Presently, we are not sure that there is a protective effect of the memory meds, so we begin them when memory is a bother to the patient or family or when there has been a functional decline. There is only incomplete evidence that the course of the disease is altered.

What about treatment of non-Alzheimer’s dementias?

There is at least some evidence of efficacy of the meds for other dementias including Parkinson’s disease with dementia, vascular dementia, and fronto-temporal dementias. Therefore memory meds can be tried in these patients. Patients with vascular dementia must also have their vascular risk factors addressed.

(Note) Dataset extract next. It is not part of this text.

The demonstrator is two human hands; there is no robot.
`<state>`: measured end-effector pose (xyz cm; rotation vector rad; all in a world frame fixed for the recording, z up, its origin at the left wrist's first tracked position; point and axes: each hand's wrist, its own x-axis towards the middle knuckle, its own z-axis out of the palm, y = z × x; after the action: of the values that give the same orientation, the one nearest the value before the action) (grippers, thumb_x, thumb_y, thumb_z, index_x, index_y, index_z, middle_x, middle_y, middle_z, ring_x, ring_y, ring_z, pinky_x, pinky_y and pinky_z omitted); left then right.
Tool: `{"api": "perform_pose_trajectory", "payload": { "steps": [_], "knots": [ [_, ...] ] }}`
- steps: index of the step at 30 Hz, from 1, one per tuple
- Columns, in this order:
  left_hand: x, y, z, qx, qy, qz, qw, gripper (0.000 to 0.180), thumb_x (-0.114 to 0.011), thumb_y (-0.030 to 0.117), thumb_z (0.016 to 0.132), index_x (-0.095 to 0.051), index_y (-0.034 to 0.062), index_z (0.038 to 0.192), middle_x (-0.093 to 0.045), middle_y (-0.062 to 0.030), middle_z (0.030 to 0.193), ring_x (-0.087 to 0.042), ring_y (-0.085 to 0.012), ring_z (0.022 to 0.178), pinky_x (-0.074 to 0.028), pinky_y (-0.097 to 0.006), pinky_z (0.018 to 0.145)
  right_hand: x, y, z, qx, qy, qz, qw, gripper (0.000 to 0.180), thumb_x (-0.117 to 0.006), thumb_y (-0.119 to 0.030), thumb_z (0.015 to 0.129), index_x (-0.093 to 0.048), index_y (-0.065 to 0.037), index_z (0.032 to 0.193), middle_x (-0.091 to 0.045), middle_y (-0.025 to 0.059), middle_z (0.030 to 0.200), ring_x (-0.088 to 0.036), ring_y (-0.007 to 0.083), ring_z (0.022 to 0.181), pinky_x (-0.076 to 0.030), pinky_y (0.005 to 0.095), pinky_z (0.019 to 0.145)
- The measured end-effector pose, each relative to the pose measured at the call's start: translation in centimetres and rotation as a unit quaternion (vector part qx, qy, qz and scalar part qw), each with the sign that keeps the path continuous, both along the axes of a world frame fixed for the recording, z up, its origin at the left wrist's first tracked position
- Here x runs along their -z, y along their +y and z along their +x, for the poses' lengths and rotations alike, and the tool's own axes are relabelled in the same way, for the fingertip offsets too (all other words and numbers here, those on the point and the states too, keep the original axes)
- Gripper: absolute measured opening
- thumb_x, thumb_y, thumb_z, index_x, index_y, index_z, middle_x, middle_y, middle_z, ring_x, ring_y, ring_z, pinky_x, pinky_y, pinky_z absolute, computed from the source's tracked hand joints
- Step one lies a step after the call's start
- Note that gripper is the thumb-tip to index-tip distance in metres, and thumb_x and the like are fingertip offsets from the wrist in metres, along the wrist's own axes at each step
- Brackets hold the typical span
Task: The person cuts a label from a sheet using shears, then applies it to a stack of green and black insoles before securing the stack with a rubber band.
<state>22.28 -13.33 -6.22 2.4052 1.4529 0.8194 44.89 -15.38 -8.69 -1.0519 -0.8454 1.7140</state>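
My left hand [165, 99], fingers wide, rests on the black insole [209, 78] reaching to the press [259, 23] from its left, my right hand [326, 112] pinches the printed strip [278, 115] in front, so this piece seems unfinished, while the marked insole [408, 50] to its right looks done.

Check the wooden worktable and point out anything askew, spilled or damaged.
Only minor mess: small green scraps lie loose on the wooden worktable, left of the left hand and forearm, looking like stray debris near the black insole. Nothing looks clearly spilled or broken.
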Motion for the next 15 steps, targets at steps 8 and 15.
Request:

When do you discontinue a memory drug?

When a patient has not responded to an agent in 2-3 months it should be discontinued and another tried. If a patient initially responded then progresses, this can be expected, but if it is thought that the drug has outlived its usefulness then discontinuation is tried. If the patient is worse 2 weeks after discontinuation then restart. If they are no worse, then consider another agent. When patients become total care the benefit of these meds is controversial.

Where can I find the ultimate answer to (almost) all neurologic questions?

Shared Care in Neurology, Shevlin, Misulis, Samuels.

Netter’s Concise Neurology, Misulis & Head

What are your biggest frustrations in American medicine?

Fibromyalgia/chronic fatigue, chronic pain with affective disturbance, pseudoseizures, parents, lawyers, and noncompliance.